Output the lines below exactly, please, from the first line until the line with "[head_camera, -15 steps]", counting both.

:: Source data ::
========

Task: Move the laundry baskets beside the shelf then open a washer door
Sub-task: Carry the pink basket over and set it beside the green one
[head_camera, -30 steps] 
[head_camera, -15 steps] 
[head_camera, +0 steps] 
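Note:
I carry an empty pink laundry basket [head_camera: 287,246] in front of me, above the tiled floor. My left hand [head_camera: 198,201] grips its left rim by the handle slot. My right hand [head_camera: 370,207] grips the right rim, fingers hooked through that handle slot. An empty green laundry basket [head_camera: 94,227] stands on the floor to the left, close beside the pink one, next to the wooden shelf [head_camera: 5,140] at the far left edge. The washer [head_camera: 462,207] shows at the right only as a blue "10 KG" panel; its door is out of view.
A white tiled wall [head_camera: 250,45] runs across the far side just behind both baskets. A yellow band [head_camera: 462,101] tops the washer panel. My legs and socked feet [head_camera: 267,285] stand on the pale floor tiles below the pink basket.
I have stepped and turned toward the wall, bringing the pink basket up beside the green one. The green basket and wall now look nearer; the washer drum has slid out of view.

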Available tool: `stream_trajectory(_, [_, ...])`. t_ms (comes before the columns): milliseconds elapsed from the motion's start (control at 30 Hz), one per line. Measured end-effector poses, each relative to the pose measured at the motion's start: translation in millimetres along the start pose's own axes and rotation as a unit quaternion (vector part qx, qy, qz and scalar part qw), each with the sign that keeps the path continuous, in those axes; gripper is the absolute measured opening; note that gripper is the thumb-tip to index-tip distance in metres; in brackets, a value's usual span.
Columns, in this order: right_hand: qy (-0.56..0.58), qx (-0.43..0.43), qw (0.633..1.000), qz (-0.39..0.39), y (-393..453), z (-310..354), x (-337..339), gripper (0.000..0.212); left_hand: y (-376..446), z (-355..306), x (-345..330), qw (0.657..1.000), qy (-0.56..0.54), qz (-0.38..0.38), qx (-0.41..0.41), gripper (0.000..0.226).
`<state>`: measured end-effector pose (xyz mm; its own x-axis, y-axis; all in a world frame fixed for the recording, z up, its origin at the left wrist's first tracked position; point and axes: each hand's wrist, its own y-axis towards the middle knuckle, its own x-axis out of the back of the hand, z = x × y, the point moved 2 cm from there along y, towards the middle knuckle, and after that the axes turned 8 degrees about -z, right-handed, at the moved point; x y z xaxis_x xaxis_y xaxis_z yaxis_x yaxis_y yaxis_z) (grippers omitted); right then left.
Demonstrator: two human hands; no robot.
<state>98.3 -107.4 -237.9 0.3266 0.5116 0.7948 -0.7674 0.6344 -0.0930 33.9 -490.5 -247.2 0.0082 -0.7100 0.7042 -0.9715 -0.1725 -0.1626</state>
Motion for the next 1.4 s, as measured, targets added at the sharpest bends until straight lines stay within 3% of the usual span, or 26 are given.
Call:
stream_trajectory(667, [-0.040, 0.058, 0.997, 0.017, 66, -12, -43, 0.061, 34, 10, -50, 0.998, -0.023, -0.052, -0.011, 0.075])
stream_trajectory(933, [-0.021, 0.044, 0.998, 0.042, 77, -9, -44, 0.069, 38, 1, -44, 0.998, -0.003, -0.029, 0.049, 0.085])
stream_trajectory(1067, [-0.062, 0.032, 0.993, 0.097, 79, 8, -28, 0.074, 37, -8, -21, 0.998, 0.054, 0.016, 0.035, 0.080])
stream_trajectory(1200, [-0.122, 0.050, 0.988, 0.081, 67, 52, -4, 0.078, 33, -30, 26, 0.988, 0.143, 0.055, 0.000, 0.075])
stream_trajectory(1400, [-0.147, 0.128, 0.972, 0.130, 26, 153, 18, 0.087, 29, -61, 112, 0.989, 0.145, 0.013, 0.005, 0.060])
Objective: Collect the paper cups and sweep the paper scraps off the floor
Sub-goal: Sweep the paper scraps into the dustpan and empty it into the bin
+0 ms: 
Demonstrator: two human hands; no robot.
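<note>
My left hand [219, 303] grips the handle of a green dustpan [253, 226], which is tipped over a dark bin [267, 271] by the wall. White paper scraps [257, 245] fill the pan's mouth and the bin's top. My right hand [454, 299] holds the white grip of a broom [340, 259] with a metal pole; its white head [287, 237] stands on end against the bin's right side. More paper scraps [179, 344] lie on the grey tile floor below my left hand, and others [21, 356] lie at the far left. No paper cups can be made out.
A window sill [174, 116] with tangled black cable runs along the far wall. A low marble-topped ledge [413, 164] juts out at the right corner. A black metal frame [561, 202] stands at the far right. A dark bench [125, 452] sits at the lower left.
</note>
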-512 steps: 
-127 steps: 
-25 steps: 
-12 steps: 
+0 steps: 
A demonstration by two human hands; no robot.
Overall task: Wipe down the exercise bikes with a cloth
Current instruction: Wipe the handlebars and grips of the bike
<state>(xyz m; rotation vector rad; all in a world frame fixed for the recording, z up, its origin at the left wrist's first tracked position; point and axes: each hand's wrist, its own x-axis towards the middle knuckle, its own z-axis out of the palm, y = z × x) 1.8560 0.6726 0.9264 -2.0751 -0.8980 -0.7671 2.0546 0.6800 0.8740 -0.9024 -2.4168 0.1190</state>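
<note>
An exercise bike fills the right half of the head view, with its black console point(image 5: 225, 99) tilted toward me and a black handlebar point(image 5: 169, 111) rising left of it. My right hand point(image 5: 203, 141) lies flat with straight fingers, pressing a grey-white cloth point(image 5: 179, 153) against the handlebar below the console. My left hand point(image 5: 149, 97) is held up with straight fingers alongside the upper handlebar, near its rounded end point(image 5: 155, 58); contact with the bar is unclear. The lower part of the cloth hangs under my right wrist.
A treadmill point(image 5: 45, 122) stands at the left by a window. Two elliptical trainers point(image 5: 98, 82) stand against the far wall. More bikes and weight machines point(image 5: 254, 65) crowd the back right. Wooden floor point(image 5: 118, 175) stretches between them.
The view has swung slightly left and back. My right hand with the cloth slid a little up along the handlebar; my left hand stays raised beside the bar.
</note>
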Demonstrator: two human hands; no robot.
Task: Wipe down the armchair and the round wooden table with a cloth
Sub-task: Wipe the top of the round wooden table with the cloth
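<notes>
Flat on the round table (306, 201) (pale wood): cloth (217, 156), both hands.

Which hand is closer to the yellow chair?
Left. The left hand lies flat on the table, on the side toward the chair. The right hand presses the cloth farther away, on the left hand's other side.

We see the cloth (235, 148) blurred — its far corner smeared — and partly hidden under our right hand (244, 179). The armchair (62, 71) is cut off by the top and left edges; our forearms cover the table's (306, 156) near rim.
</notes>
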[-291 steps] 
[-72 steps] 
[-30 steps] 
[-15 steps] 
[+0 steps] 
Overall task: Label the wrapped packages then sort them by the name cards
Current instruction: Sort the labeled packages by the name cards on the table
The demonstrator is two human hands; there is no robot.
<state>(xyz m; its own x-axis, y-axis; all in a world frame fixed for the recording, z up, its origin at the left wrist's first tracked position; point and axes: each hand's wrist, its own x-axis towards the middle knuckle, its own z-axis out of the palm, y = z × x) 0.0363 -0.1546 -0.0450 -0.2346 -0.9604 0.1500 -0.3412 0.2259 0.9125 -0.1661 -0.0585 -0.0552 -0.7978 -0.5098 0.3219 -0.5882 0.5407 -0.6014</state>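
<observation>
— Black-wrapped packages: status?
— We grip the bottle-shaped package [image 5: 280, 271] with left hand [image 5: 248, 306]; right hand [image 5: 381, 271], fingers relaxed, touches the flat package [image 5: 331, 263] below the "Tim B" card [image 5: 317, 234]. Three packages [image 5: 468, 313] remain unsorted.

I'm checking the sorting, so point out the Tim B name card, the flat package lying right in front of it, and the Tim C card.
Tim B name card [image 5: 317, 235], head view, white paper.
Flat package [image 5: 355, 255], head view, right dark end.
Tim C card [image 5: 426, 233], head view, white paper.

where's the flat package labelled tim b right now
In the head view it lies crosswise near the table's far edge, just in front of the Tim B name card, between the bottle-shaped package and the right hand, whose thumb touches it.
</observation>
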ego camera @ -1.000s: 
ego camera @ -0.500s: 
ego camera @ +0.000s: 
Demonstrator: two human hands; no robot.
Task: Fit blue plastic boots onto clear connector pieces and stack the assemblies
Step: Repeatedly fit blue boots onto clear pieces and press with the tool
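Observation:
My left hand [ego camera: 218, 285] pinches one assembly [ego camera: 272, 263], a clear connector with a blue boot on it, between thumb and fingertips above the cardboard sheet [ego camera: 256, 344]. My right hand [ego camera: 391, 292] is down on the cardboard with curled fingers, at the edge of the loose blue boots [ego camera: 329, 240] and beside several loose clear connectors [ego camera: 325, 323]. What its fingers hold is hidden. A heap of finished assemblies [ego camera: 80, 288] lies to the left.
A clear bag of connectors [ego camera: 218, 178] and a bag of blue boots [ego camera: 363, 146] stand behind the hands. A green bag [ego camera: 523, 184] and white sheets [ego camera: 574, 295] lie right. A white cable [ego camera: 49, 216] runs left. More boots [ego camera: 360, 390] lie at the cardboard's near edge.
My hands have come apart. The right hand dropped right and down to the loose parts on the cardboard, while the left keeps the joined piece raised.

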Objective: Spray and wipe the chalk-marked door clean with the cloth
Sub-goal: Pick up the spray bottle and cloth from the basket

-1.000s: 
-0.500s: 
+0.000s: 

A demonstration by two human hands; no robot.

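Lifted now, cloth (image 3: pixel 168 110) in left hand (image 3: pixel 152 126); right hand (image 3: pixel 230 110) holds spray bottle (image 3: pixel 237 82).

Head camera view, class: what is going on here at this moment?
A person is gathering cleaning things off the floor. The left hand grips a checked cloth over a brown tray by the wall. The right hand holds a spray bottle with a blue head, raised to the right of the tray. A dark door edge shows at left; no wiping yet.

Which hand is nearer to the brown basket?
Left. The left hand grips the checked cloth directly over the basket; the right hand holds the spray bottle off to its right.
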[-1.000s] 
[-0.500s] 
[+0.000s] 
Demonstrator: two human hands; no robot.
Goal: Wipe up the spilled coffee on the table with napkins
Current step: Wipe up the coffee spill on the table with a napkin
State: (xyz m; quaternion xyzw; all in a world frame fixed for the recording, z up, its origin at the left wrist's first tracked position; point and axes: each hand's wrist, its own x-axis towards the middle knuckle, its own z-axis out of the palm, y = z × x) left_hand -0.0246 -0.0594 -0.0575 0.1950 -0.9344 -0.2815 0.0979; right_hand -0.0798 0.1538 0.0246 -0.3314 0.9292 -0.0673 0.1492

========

:: COMPLETED TASK ::
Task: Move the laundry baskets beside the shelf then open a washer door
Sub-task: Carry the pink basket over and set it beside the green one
[head_camera, -30 steps] 
[head_camera, -15 steps] 

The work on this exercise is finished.